Dallas Police Crack Down on Drunk Driving During St. Patrick's Weekend

Dallas police on Thursday night kicked off a four-day initiative to crack down on drunk drivers and put them behind bars quickly.

Meanwhile, Greenville Avenue homeowners are busy putting up no-parking signs and getting ready for this weekend's annual St. Patrick's Day Parade.

Thursday night is expected to be an unusually busy drinking night across Dallas sports bars and restaurants. There are St. Patrick's Day events, along with March Madness basketball games on television.

It means big business but also a lot of drinking.

"It means great profits for us. Everything is selling good this weekend," said John Todora with Greenville Avenue's ParkIt Market.

Todora's hands were stained dark green from all his work dying kegs of beer green with food coloring.

"It takes a few days for it to come off, so that's not fun to deal with," he said. "But green hands means beer keg sales. Green means green."

Todora turned about 25 kegs green for Thursday sales alone.

"Dying the beer green is a messy job, but someone has to do it," he said.

ParkIt Market will sell about 300 more kegs by Sunday night.

"I'm getting two kegs of green beers for my office party. We've invited clients to have a little celebration," said customer Lydia Player, who sells title insurance.

Dallas police want to keep the streets safe. It's a special "No Refusal" weekend, meaning extra magistrates are on hand at the jail to immediately issue warrants for mandatory blood draws.

A few weeks ago, the Dallas Police Department also boosted its DWI squad to 18 officers.

"These officers really are dedicated to watching traffic, watching behavior of vehicles moving, to really looking for signals of a potential DWI driver," said Deputy Chief Scott Walton.
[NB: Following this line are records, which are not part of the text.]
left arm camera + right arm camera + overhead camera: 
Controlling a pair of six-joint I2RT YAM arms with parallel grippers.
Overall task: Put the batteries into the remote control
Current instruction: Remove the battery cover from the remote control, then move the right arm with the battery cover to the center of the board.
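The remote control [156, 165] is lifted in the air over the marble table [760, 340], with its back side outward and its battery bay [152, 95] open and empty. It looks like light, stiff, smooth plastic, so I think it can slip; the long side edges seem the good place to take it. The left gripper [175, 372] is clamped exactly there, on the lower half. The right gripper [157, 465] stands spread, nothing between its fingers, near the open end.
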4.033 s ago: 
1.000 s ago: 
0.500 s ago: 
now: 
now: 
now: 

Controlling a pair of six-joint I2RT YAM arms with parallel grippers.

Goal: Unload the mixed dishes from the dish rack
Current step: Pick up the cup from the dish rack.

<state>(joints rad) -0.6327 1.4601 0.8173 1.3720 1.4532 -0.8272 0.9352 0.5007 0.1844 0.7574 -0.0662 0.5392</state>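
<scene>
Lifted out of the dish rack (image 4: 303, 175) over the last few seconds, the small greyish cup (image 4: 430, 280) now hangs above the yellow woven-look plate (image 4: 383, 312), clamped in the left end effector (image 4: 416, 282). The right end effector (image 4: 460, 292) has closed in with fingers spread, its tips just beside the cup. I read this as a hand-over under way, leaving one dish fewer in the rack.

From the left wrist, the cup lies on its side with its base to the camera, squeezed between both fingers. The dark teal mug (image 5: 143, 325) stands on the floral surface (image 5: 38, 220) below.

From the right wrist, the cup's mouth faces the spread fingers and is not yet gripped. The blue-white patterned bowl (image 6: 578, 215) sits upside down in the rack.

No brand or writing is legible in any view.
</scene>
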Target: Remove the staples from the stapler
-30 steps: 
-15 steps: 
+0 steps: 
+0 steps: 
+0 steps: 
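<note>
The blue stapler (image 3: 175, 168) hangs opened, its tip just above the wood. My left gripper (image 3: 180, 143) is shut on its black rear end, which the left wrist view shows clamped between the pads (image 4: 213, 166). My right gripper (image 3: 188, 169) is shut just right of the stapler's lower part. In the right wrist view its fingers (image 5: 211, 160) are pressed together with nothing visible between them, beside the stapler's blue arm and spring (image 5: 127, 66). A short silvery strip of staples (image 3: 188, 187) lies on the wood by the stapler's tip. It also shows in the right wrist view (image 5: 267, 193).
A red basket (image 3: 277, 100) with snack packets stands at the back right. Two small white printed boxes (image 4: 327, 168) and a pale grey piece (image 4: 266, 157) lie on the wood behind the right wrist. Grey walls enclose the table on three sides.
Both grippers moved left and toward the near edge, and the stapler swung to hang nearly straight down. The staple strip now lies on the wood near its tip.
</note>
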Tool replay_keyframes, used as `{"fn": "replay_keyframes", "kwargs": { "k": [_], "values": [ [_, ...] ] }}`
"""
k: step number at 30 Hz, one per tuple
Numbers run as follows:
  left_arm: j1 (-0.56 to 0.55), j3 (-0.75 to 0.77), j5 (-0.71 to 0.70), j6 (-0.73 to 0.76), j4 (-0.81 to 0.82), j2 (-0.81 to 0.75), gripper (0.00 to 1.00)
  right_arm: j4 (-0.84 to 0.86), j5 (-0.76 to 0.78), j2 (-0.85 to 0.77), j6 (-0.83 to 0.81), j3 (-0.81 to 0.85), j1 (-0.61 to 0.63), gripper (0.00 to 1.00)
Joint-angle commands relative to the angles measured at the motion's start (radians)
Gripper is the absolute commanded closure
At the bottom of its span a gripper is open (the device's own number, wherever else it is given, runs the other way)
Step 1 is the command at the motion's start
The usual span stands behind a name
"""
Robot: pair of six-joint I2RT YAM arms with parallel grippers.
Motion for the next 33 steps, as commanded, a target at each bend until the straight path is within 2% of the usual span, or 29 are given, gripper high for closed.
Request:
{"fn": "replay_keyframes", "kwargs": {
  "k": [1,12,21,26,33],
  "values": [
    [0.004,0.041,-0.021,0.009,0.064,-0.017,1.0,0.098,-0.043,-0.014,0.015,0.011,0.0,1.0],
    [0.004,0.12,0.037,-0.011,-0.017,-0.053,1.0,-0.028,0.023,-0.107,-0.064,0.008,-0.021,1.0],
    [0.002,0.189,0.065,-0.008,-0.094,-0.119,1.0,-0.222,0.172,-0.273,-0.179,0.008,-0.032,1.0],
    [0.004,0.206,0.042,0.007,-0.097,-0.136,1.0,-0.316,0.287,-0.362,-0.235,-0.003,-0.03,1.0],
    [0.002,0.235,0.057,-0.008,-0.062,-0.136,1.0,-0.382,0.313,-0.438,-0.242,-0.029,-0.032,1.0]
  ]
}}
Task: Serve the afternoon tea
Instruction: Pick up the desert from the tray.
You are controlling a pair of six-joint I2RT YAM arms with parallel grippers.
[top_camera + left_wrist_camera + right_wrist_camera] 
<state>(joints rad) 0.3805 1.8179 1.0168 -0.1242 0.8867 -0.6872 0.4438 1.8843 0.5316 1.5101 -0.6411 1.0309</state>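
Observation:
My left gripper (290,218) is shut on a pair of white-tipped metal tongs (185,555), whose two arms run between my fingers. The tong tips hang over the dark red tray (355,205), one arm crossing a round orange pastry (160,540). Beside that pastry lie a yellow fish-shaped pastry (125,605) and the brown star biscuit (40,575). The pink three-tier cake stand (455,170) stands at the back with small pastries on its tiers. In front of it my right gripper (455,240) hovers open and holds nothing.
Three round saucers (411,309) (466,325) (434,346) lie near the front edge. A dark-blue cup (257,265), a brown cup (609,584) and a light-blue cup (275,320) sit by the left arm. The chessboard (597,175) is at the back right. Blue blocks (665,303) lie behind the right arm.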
It means quicker arrests and more patrols in busy nightlife districts.

"One of the advantages of having this unit is that if a patrol officer pulls over a driver for suspected DWI, then a DWI squad officer can be called in to take care of it, and that lets our regular patrol officers get back out on the street and patrolling again quicker," Walton said.

Many customers appreciate the seriousness of driving sober, but that doesn't mean they can't celebrate.

"I think that the Uber is one of the greatest things that happened to the St. Patrick's Day parade in Dallas," said beer keg customer Sarah Sullivan. "Everyone's drinking, but it's not okay to drink and drive."

Several other North Texas police departments, such as Irving and Arlington, are also participating in a no-refusal weekend that begins Thursday night.